14 MeV Neutrons for 99Mo/99mTc Production: Experiments, Simulations and Perspectives

Background: the gamma-emitting radionuclide Technetium-99m (Tc-99m) is still the workhorse of Single Photon Emission Computed Tomography (SPECT) as it is used worldwide for the diagnosis of a variety of phatological conditions. Tc-99m is obtained from Mo-99/Tc-99m generators as pertechnetate ion, which is the ubiquitous starting material for the preparation of Tc-99m radiopharmaceuticals. Mo-99 in such generators is currently produced in nuclear fission reactors as a by-product of U-235 fission. Here we investigated an alternative route for the production of Mo-99 by irradiating a natural metallic molybdenum powder using a 14-MeV accelerator-driven neutron source. Methods: after irradiation, an efficient isolation and purification of the final Tc-99m-pertechnetate was carried out by means of solvent extraction.
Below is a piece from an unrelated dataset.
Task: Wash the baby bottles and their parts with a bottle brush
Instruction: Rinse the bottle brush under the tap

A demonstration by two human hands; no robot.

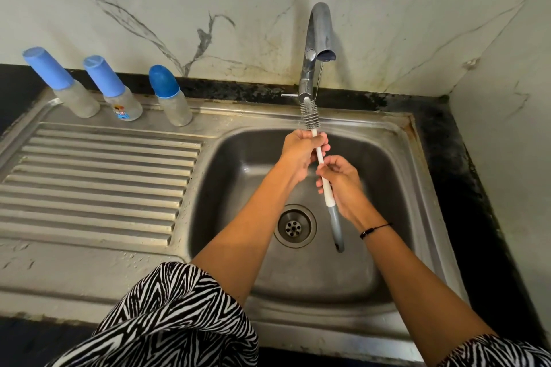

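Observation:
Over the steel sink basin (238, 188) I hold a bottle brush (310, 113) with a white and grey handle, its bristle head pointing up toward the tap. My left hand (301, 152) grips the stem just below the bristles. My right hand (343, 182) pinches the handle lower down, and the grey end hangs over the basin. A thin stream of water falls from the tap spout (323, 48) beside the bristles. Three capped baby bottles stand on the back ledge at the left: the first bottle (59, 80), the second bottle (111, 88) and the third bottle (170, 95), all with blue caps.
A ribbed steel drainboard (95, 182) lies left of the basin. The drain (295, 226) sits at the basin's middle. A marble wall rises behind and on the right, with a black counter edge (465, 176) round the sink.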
Monte Carlo simulations allowed reliable predictions of Mo-99 production rates for a newly designed 14-MeV neutron source (New Sorgentina Fusion Source). Results: in traceable metrological conditions, a level of radionuclidic purity consistent with accepted pharmaceutical quality standards, was achieved. Conclusions: we showed that this source, featuring a nominal neutron emission rate of about 10(15) s(-1), may potentially supply an appreciable fraction of the current Mo-99 global demand. This study highlights that a robust and viable solution, alternative to nuclear fission reactors, can be accomplished to secure the long-term supply of Mo-99.